The National Library of Bangladesh (NLB; বাংলাদেশ জাতীয় গ্রন্থাগার) is the legal depository of all new books and other printed materials published in Bangladesh under the copyright law of Bangladesh. It was founded in 1973, but it traces its origins back to 1967, before the Bangladesh Liberation War and its independence. It is open to the public and has both Bengali and English language books. It is housed in the National Library Bhaban.

==History==
After the partition of the subcontinent in 1947, the government of Pakistan established the National Library of Pakistan in Karachi in 1962 and a provincial book deposit branch of the Pakistan National Library in Dhaka in 1967.

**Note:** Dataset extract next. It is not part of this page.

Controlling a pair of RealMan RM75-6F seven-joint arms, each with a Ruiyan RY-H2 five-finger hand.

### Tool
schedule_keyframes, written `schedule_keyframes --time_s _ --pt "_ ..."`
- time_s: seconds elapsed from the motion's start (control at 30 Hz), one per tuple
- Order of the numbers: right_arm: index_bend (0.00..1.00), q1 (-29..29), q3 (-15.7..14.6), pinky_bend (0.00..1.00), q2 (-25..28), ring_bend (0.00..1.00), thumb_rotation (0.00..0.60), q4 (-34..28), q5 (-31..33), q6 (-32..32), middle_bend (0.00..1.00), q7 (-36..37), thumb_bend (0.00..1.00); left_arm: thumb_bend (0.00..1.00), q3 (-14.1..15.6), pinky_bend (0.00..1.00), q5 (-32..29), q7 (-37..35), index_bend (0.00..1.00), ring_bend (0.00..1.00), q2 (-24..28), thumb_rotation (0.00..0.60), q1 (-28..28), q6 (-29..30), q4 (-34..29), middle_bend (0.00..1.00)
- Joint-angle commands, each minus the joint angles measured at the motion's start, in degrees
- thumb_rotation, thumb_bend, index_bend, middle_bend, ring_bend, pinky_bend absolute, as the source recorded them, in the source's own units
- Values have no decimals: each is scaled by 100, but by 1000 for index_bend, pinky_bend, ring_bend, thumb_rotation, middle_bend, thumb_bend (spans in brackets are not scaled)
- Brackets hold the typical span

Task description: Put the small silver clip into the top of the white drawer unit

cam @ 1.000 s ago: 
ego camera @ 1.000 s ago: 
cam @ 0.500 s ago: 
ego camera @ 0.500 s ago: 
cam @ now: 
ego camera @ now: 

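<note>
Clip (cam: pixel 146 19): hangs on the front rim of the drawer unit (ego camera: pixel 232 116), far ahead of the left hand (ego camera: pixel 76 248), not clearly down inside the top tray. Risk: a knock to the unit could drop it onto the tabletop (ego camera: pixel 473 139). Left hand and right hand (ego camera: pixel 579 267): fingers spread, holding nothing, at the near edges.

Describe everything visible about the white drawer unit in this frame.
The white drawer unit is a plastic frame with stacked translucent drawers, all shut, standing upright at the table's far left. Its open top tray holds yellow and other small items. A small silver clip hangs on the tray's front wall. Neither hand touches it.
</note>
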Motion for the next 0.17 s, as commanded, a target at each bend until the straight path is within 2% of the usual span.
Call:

After the liberation war of Bangladesh, it was keenly felt by all quarters that a national library is indispensable for the newborn nation. Considering the necessity and importance, the government resolved to set up the National Library of Bangladesh in Dhaka. The library first started functioning with the manpower, resources and materials inherited from the Provincial Book Deposit Branch. In fact, that book deposit branch was the embryo of the National Library of Bangladesh coming into being in 1973. It was placed under the administration of Directorate of Archives and Libraries along with the National Archives. The directorate is under the Ministry of Cultural Affairs The government of Bangladesh provided the library with air conditioning in 1978, under the government's five-year plan. In 2008 the library was without electricity for about a month because of the Dhaka Electric Supply Company and the Public Works Department refused to fix it. It has faced criticism for not having an online catalogue.